The determination of the current cost of resources intended for outsourcing to SaaS or PaaS is relatively simple, because we are typically dealing with readily identifiable and chunked infrastructure. The servers and storage involved in supporting software intended for outsourcing to SaaS tend to be readily identifiable and tend to reside on infrastructure that is not used for other purposes or is readily inventoried.
Resources intended for deployment as an internally provided IaaS cloud are more often shared resources and are often already virtualized to some extent. This complicates the identification of a comparable current vs. future cost calculation. However, before we progress down that path, let’s pause to first identify what is meant by a fully loaded per unit cost.
Identifying a Fully Loaded Cost
Fully loaded unit cost indicates that we have first identified the unit of measure or the unit of deliverable resource and that we have then understood its true and total annual cost.
In the IaaS model, we need to understand the fully loaded cost of a “configured for use” GB of storage and GHz of compute power. The cost of a GB of raw storage may be multiplied many times to arrive at a “configured for use” GB cost.
Before storage can be utilized by an application, it should first be allocated to a tier of service with characteristics, including disk architecture through some form of RAID, then operational protection through additional storage utilized for backup, (multiplied by retention policies and divided by dedup/compression ratios), and finally the addition of disaster recovery protection GB, including replication GB and snapshot GB.
It is not unusual to find ratios of 10:1 to 50:1 for raw GB to “configured for use” GB. We conclude that it seems “a GB isn’t a GB and a GHz isn’t always a GHz.”
The cost of a GHz of compute power can also be subject to a multiplier based on the levels of protection appropriate for the tier of service it supports.

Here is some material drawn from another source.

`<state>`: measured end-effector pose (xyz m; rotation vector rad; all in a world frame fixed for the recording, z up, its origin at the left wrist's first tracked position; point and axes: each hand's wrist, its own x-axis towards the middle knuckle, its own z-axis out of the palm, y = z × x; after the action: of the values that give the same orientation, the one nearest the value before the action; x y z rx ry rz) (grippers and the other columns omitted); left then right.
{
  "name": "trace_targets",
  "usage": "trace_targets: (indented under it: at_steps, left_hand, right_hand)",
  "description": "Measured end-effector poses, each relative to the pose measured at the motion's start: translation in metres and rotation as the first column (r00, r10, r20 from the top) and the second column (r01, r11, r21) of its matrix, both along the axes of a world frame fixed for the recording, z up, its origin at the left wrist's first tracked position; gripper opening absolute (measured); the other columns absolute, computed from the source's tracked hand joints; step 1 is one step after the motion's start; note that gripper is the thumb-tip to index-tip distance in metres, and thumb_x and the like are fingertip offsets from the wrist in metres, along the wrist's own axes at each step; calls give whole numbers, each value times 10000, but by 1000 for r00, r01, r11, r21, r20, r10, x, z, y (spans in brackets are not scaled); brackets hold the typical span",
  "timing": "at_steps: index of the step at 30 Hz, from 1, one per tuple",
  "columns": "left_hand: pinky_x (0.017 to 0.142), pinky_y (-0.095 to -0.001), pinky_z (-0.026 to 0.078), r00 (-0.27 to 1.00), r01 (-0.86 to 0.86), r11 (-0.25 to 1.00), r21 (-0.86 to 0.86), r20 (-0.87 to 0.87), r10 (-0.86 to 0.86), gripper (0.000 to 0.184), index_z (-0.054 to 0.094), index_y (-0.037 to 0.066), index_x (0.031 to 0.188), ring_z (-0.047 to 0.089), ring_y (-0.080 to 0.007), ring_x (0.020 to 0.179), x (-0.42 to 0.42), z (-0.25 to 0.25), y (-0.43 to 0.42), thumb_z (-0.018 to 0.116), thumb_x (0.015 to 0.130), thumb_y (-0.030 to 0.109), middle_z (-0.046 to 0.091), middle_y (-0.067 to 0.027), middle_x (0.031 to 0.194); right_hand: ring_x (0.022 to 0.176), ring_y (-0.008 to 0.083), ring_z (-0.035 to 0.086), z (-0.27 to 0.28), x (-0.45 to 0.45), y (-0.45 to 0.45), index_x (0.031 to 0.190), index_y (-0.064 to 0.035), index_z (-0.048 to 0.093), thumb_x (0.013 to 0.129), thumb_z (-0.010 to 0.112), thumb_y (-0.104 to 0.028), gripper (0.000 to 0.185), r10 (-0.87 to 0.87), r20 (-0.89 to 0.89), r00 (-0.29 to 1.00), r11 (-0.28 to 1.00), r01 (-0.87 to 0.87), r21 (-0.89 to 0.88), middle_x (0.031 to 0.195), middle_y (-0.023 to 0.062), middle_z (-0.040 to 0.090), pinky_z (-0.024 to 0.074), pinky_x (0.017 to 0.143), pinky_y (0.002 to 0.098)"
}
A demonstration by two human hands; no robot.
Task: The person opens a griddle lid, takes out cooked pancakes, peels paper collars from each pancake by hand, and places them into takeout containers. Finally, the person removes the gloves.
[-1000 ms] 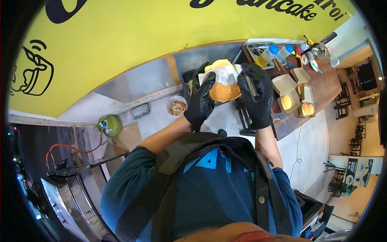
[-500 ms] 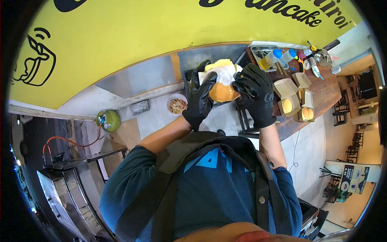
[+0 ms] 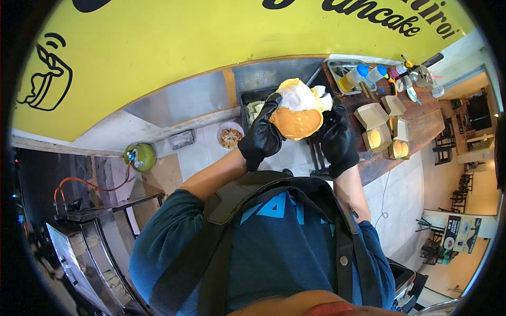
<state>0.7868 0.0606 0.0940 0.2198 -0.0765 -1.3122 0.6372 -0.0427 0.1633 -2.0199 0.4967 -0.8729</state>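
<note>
Both my hands wear black gloves. My left hand (image 3: 263, 129) grips the left side of a folded pancake (image 3: 297, 125), its browned face turned to me and a paler yellow part behind. A white layer (image 3: 298, 99) lies across the yellow part; whether it is cream or paper, I cannot tell. At the pancake's right edge, my right hand (image 3: 338, 139) has its fingers closed on a crumpled white piece that looks like paper (image 3: 323, 98). Its fingertips are partly hidden.
Below the pancake stands a dark bin (image 3: 247, 100) with pale scraps. A bowl of food scraps (image 3: 230, 136) is on the floor. To the right, a wooden table (image 3: 427, 118) bears open boxes (image 3: 377, 116) with pancakes, and squeeze bottles (image 3: 353, 78). A green gas cylinder (image 3: 141, 157) stands left.
My right hand has moved off the pancake's face to its right edge, and the white piece now sticks out there. More of the pancake and its white layer shows.
</note>
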Motion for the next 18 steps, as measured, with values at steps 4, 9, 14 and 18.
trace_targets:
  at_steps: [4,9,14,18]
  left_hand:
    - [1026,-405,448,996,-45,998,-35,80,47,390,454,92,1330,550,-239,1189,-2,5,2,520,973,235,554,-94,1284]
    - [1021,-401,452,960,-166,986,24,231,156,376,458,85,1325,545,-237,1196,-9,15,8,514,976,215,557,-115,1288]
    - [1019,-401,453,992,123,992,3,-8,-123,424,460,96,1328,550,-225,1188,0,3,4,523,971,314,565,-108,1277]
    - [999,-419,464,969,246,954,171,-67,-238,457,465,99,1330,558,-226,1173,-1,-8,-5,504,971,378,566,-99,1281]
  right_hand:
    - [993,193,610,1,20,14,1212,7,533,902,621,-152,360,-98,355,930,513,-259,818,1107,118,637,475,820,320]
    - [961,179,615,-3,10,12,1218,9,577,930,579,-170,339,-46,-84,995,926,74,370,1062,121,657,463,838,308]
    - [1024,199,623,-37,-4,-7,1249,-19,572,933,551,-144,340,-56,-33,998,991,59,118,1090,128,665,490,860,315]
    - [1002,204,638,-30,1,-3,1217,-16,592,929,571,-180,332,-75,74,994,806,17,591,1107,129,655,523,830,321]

At high-end tiers, protection schemas can drive a ratio of 3:1 in compute power GHz to support high availability both locally and remotely for disaster protection.

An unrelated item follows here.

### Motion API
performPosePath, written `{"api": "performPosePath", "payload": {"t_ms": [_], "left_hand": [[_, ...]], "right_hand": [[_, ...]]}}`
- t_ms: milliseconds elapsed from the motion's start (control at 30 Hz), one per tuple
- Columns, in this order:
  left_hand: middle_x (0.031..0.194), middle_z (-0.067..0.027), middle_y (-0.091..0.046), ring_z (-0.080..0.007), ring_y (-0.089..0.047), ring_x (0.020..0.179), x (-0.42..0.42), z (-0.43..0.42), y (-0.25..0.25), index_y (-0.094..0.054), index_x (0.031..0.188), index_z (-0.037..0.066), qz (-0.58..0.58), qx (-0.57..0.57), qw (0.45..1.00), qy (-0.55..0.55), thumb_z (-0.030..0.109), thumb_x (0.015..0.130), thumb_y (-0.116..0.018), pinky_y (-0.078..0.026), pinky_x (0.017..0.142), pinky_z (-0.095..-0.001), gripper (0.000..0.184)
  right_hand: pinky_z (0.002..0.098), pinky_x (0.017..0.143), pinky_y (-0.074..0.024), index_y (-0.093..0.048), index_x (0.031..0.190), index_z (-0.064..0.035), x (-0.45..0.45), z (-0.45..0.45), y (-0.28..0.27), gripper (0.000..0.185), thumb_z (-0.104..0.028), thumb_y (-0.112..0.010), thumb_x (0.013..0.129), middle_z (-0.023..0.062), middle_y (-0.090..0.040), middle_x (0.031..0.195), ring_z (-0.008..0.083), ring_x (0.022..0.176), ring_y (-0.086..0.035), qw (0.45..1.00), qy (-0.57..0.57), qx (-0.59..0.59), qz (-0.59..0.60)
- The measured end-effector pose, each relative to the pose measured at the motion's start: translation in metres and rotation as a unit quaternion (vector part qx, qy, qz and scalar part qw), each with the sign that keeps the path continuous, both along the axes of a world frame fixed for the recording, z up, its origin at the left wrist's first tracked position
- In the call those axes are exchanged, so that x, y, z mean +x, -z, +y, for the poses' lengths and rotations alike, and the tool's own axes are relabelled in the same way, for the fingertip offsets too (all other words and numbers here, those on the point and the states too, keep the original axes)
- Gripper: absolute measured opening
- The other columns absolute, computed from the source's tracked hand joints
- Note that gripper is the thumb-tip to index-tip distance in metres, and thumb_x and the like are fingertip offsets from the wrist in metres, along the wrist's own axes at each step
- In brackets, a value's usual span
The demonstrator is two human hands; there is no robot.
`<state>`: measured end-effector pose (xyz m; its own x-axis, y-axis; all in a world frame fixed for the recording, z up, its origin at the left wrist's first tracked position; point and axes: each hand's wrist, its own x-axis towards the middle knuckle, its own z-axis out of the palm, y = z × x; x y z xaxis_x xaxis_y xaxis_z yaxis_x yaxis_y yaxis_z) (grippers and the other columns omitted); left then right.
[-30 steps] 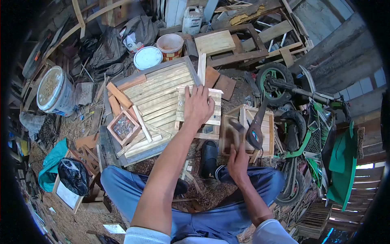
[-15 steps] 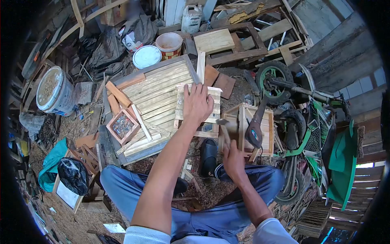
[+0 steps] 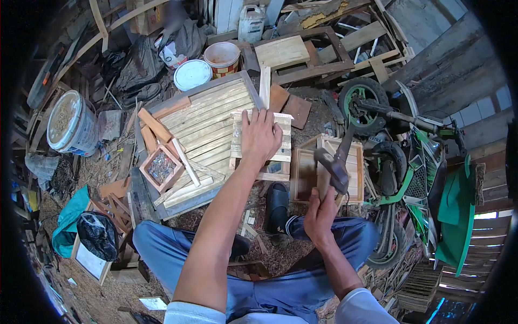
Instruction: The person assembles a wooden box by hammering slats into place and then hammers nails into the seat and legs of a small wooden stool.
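Note:
My left hand point(image 3: 261, 136) lies with outstretched fingers on a small slatted wooden box point(image 3: 280, 139), its fingertips at the far edge. That box rests on the right part of a slatted wooden panel point(image 3: 216, 116). To its right, my right hand point(image 3: 320, 216) is closed around the handle of a hammer point(image 3: 332, 171), the head raised. Behind the hammer stands a second wooden box point(image 3: 305, 175), partly hidden by it. On the panel's left side sits a small wooden tray point(image 3: 177, 178) of metal pieces that look like nails.
Loose wood strips point(image 3: 156, 127) lie on the panel. A lidded bucket point(image 3: 192, 75) and an uncovered one point(image 3: 222, 58) stand behind it. At the right is a small green motorbike point(image 3: 407, 183). A bucket of sawdust-like material point(image 3: 81, 137) stands left; scraps litter the floor.
The hammer has swung up and to the right, away from the box under my left hand. My left hand stays on that box.

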<state>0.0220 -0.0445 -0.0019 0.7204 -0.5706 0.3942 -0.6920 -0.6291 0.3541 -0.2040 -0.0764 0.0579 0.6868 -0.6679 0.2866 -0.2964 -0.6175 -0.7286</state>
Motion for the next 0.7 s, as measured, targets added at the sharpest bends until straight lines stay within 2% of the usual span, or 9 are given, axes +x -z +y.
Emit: {"api": "performPosePath", "payload": {"t_ms": [100, 133, 267, 367, 400, 500, 533, 667, 700], "left_hand": [[0.114, -0.0157, -0.057, -0.031, -0.048, 0.12, 0.003, -0.001, 0.001, -0.058, 0.11, 0.001, -0.009, -0.018, 1.0, 0.0, 0.026, 0.09, -0.046, -0.027, 0.111, -0.0532, 0.035], [0.113, -0.0159, -0.057, -0.0312, -0.048, 0.119, 0.002, 0.0, -0.001, -0.058, 0.11, 0.001, -0.001, -0.017, 1.0, 0.003, 0.026, 0.09, -0.046, -0.027, 0.111, -0.0532, 0.034], [0.11, -0.0163, -0.058, -0.03, -0.052, 0.11, 0.004, -0.002, 0.004, -0.057, 0.109, 0.001, -0.02, -0.021, 1.0, 0.001, 0.024, 0.087, -0.05, -0.03, 0.108, -0.0528, 0.033], [0.111, -0.0165, -0.058, -0.0299, -0.051, 0.112, 0.002, -0.001, -0.003, -0.057, 0.11, 0.001, -0.011, -0.001, 1.0, 0.003, 0.024, 0.087, -0.05, -0.03, 0.108, -0.0527, 0.034], [0.111, -0.0165, -0.058, -0.03, -0.051, 0.112, 0.0, -0.003, -0.002, -0.057, 0.11, 0.001, -0.018, -0.015, 1.0, 0.002, 0.024, 0.087, -0.05, -0.03, 0.108, -0.0527, 0.034], [0.112, -0.0164, -0.058, -0.0302, -0.051, 0.112, 0.001, -0.003, 0.001, -0.058, 0.11, 0.0, -0.034, -0.04, 0.999, -0.003, 0.024, 0.087, -0.05, -0.031, 0.107, -0.0524, 0.034], [0.112, -0.0163, -0.058, -0.0302, -0.051, 0.113, 0.0, -0.002, 0.001, -0.058, 0.11, 0.0, -0.029, -0.036, 0.999, -0.002, 0.024, 0.087, -0.05, -0.031, 0.107, -0.0522, 0.034], [0.114, -0.0161, -0.058, -0.0302, -0.051, 0.115, 0.002, -0.001, -0.003, -0.058, 0.113, 0.0, -0.001, -0.002, 1.0, 0.003, 0.024, 0.087, -0.05, -0.029, 0.109, -0.0518, 0.037], [0.115, -0.0162, -0.058, -0.0302, -0.051, 0.115, 0.002, 0.001, -0.003, -0.058, 0.113, 0.0, -0.001, 0.001, 1.0, 0.003, 0.024, 0.087, -0.05, -0.029, 0.109, -0.0519, 0.037]], "right_hand": [[0.0534, 0.053, -0.0428, -0.044, 0.093, -0.0004, -0.002, 0.0, 0.017, 0.015, -0.011, -0.054, 0.096, 0.0276, -0.056, 0.065, 0.0507, 0.065, -0.058, 0.997, -0.009, 0.033, 0.07], [0.0543, 0.052, -0.0425, -0.043, 0.095, -0.0004, 0.003, -0.005, 0.026, 0.016, -0.011, -0.055, 0.096, 0.0289, -0.057, 0.066, 0.0515, 0.065, -0.058, 0.98, -0.042, 0.021, 0.193], [0.0566, 0.05, -0.0425, -0.042, 0.098, -0.0003, 0.0, -0.004, 0.016, 0.018, -0.013, -0.055, 0.096, 0.0308, -0.057, 0.065, 0.0515, 0.066, -0.059, 0.988, -0.042, 0.011, 0.146], [0.0574, 0.052, -0.0435, -0.042, 0.097, -0.0008, 0.002, -0.002, 0.027, 0.017, -0.013, -0.054, 0.096, 0.0314, -0.058, 0.066, 0.0513, 0.067, -0.059, 0.989, -0.045, -0.012, 0.142], [0.0578, 0.054, -0.0441, -0.042, 0.098, -0.0012, 0.006, -0.008, 0.03, 0.017, -0.013, -0.054, 0.097, 0.0317, -0.059, 0.069, 0.0519, 0.069, -0.059, 0.971, -0.061, -0.007, 0.23], [0.0576, 0.055, -0.0439, -0.043, 0.099, -0.0004, 0.004, -0.009, 0.018, 0.016, -0.012, -0.053, 0.097, 0.0324, -0.059, 0.071, 0.0524, 0.07, -0.059, 0.978, -0.059, -0.004, 0.198], [0.0573, 0.055, -0.043, -0.043, 0.097, 0.0006, 0.003, -0.006, 0.015, 0.017, -0.012, -0.053, 0.097, 0.0336, -0.058, 0.072, 0.0523, 0.07, -0.059, 0.987, -0.046, 0.029, 0.15], [0.0581, 0.054, -0.0422, -0.042, 0.094, 0.0007, 0.002, 0.007, -0.012, 0.017, -0.013, -0.053, 0.097, 0.0335, -0.059, 0.071, 0.0525, 0.068, -0.059, 0.999, -0.015, 0.035, 0.011], [0.0567, 0.053, -0.0412, -0.043, 0.095, 0.0015, 0.002, 0.004, 0.0, 0.017, -0.012, -0.053, 0.097, 0.0317, -0.058, 0.069, 0.0516, 0.066, -0.058, 0.996, -0.029, 0.02, 0.079]]}}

For example, 1 GHz of available compute power can require an additional GHz of compute power for an active/active or an active/passive configuration, and an additional GHz for a geo-clustered remote capability.
Now that we have identified the actual unit of deployment, we should consider what components make up a fully loaded cost. If your IT team includes an IT financial analyst, you are fortunate. If not, you may need to make friends with someone in Finance to get help and support in gaining a practical understanding of the components of a fully loaded cost.

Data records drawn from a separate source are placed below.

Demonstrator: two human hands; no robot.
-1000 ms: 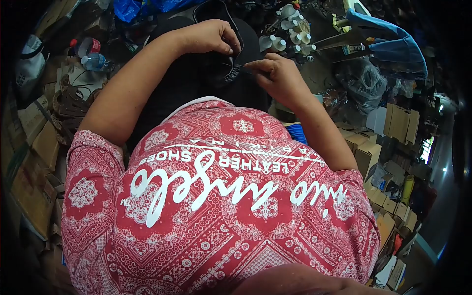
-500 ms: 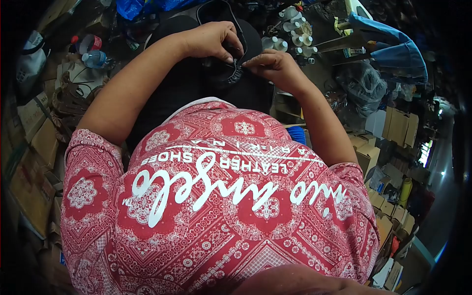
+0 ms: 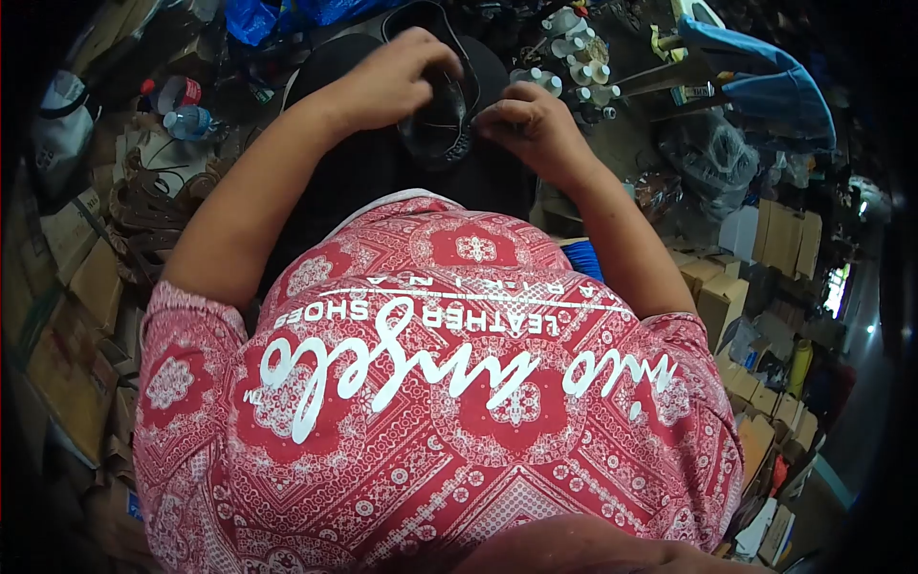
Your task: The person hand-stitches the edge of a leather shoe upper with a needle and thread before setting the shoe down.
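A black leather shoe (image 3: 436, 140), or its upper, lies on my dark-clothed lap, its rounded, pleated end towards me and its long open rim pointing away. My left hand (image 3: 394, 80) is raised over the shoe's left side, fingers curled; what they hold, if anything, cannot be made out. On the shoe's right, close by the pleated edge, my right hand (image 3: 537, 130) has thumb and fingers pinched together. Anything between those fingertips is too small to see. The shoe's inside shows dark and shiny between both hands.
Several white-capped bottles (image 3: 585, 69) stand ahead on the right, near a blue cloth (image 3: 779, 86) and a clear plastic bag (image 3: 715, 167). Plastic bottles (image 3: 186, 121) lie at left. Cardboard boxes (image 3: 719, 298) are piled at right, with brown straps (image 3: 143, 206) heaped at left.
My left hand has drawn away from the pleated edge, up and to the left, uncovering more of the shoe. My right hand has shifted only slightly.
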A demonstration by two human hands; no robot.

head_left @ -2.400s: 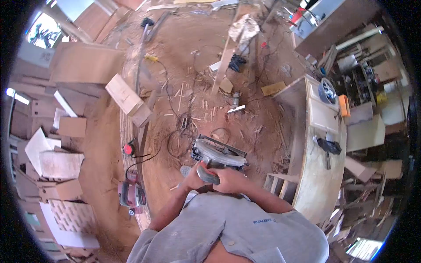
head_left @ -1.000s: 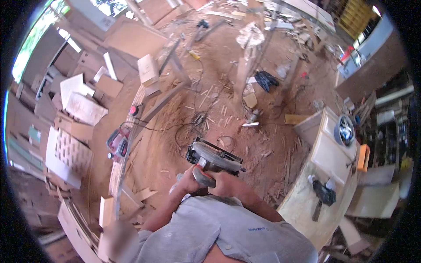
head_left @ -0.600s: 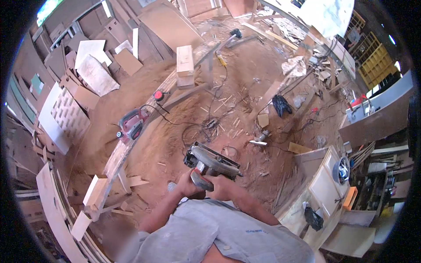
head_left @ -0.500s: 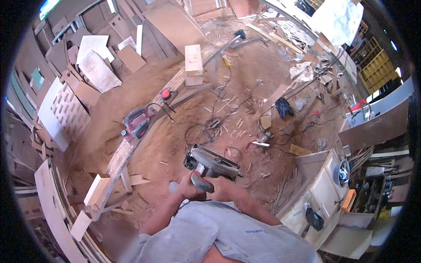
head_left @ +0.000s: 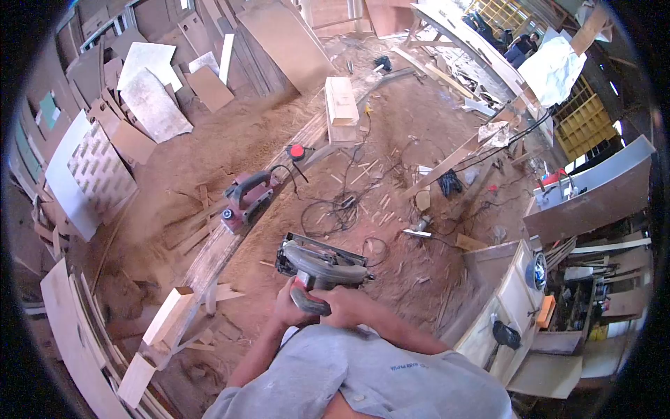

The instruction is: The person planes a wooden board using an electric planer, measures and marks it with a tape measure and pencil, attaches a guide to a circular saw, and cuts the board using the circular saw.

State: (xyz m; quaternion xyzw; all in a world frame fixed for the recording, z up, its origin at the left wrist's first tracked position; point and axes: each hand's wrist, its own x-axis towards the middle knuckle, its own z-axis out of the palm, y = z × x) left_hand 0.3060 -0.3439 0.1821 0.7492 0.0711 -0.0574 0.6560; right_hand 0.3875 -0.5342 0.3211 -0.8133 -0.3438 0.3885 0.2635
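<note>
A circular saw [head_left: 321, 264] is held in front of the grey shirt, its guard and base plate pointing away from the body. My left hand [head_left: 289, 307] is closed on the saw's handle from the left side. My right hand [head_left: 345, 307] is wrapped round the right side of the same handle. Left of the saw, a red electric planer [head_left: 248, 200] rests on a long wooden beam [head_left: 213, 257]. A red round-topped object [head_left: 297, 151] sits farther along the beam, beside pale wood blocks [head_left: 340, 101].
Black cord [head_left: 335, 216] and wood scraps lie on the dusty floor ahead. A pale cabinet [head_left: 513, 300] with a black bag [head_left: 505, 335] stands on the right. Boards [head_left: 157, 105] lean at left. Another person [head_left: 523, 47] is far off at upper right.
The view has swung left, so the planer and beam appear nearer the middle and the cabinet has shifted. Both hands still hold the saw, which is now slightly further left in view.
</note>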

First, there are the rather obvious purchase/lease expenses, with this cost being spread over the active life or the financial life of the hardware or software. Then, there are the ongoing maintenance costs for hardware and software. Next, you must find a way to get an average cost of IT administration duly loaded with management costs. To do this, you will need to gain an understanding of what resources, or percentage of these resources, are consumed in the administration of the storage and compute platform being studied.
Next, you should gain an understanding of network “per port” costs by capturing the network hardware and software costs, line costs, etc., along with maintenance costs and IT administration. Finally, you need a per square foot cost for facilities that includes floor space, power and air conditioning.
Spreadsheets are an ideal vehicle to model the costs and apply them at the deployable per unit entity. This process is most important, as these are the numbers that are going to drive your current-state costs and form the foundation of your ROI case. You want to be sure Finance is on your side and in agreement with your numbers (and assumptions, if any) before you make your case.